The director of the film, Sterlin Harjo. courtesy Colorlines

“This May be the Last Time” a moving local documentary

The documentary was screened on campus followed by a Q&A panel with the director and crew.

Local filmmakers Sterlin Harjo, Shane Brown and Kyle Bell visited the TU film department for a screening of their documentary “This May be the Last Time” about Muscogee-Creek hymns in Oklahoma. After watching the film, the guests answered questions and discussed their work and its implications.

Sterlin Harjo is a Seminole filmmaker and director of “This May be the Last Time,” a film based on the story of his grandfather. Harjo has shown the movie at Sundance Film Festival and received a fellowship for filmmaking from the Sundance Institute. Harjo also formed a popular Five Nation American Indian comedy group called the 1491s and the film production company Fire Thief Productions.

Kyle Bell is an Emmy Award winning cinematographer and has worked on numerous documentaries, including “Defend the Sacred,” a film about Standing Rock that recently won the Golden Space Needle Audience Award at the Seattle International Film Festival last year. Bell worked on filming in “This May be the Last Time.”

Shane Brown is a photographer who worked on the cinematography for “This May be the Last Time.” Brown started as a still-life photographer and developed a strength in composition that he has been able to apply to cinematography. He was in charge of shooting natural and serene scenes that set a peaceful and mellow tone for the film.

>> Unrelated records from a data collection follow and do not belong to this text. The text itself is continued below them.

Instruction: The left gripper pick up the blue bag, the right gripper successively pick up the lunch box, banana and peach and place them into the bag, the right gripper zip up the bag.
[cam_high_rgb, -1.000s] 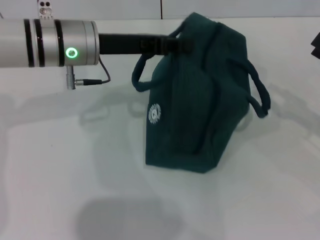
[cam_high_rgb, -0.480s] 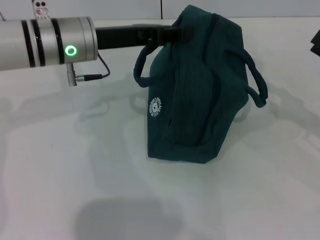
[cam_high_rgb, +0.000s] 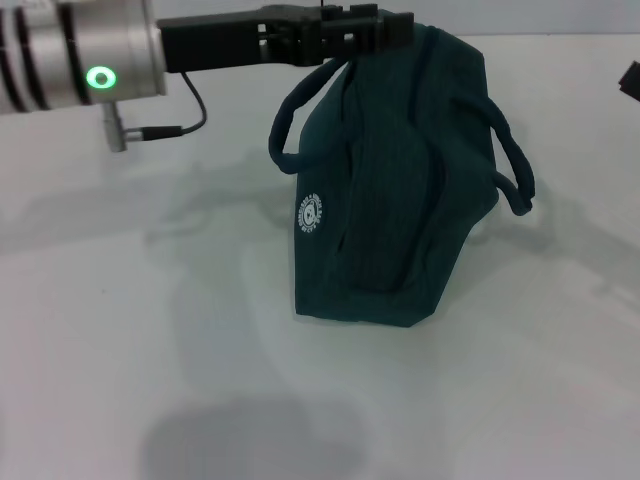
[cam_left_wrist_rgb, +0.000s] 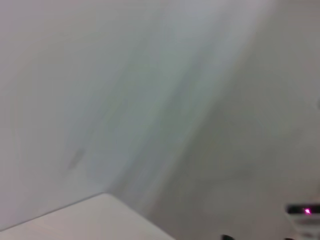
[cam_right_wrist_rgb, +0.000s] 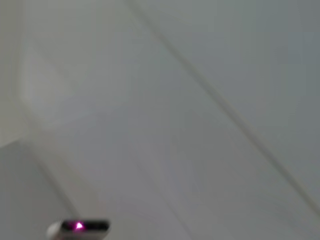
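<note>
Blue bag (cam_high_rgb: 395, 190) upright, left hand (cam_high_rgb: 385, 25) at top.

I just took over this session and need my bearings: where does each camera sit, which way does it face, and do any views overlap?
Head view: on the robot's head, looking forward and down at the white table; it shows the dark teal fabric lunch bag, the left gripper at the bag's top, and a sliver of the right arm at the right edge.
Left wrist view: on the left wrist, facing pale blank surfaces; no fingers show.
Right wrist view: on the right wrist, likewise.
Shared: both wrist views show a small pink light; neither shows the bag.
</note>
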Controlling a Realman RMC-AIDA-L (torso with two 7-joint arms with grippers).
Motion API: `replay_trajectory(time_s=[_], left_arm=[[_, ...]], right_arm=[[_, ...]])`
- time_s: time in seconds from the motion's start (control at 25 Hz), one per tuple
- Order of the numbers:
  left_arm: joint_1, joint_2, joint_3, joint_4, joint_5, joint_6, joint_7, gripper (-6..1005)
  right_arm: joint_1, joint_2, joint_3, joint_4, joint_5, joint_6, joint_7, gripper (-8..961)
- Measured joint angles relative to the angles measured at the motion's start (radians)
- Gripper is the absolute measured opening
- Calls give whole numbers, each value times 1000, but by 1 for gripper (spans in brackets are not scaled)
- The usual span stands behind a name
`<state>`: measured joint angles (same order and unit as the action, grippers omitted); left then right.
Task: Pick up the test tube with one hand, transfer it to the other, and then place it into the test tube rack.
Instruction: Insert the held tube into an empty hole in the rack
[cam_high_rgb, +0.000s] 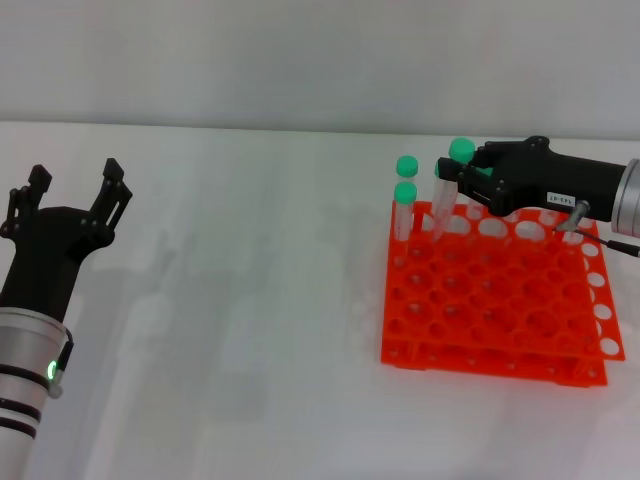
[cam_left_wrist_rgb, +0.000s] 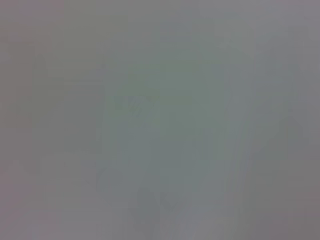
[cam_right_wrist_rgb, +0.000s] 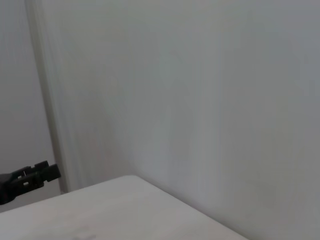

“This May be the Last Time” centers on the role that Muscogee-Creek hymns play in the spiritual and cultural expression of American Indian people today. In various interviews, the people sang their songs and told Harjo why they were meaningful. Wotko, an American Indian man heavily featured in the film, talked about how these were the songs that his father always sang in church and taught to Wotko. Although his father has passed away, Wotko sings these songs to feel connected to his father and community and believes they bring him good luck.

Harjo explores how these hymns tell the history of the American Indian people. They were brought from the British Isles and used to teach American Indians about Christianity. One man describes how he believes his ancestors “grabbed ahold of things that were thrown at them,” making Christianity something that could enrich, rather than break the American Indian community that it was forced upon. Another expressed disgust at how the colonizers “gave us the gospel and committed genocide at the same time.”

Harjo grew up in Holdenville, Oklahoma where “This May be the Last Time” was filmed. He narrated a part of the film, saying, “Our histories are not written, they are told through songs.” These are the songs that people sang to keep hope while walking along the Trail of Tears. They encompass a history of destruction of American Indian culture, but they also demonstrate the strength of it. American Indians were able to reshape and reinvent Christianity to maintain cultural individuality. Rather than singing about the gospel in English, they sing in their native languages with influences from traditional music.

Throughout the interview scenes, Harjo retold the story of his own grandfather, Pete Harjo, who went missing in the ‘60s. Pete Harjo’s car was discovered in a river, but his body wasn’t there. The American Indian community banded together to wade through the river for several weeks, singing the hymns as they searched for his body. His body was finally found after a combined effort of people searching, cooking and even damming the river. His friends carried him in a blanket to the roads where ambulances waited. A bystander described how they sang as they carried him and how he could “hear them echo through the forest.”

Hugh Foley, a music historian who lives in Holdenville and studied the Muscogee-Creek hymns, described why he thinks these songs are the “First American music” and should be taught in the canon of history. A Yale conference brought groups of people, including some from Holdenville, together because of the similarities in songs performed across the country.

They had found that Scottish congregations, African American churches and Muscogee-Creeks all sang in the same way. After the songs were brought from the British Isles by colonists, it was taught to and adapted by both African slaves and American Indians. Because of this, the final product represents the first kind of music that is a product of the three major cultural groups of the young country.

During the Q&A session, Harjo discussed why he continues to make films that center on American Indians. He believes that these are stories that are rarely told but incredibly important. Rather than living in places like Los Angeles where the film industry is larger, he chooses to stay and work around the communities where he grew up. He told the audience, “No one would tell these stories if I didn’t. Or if they did, they would probably screw it up.”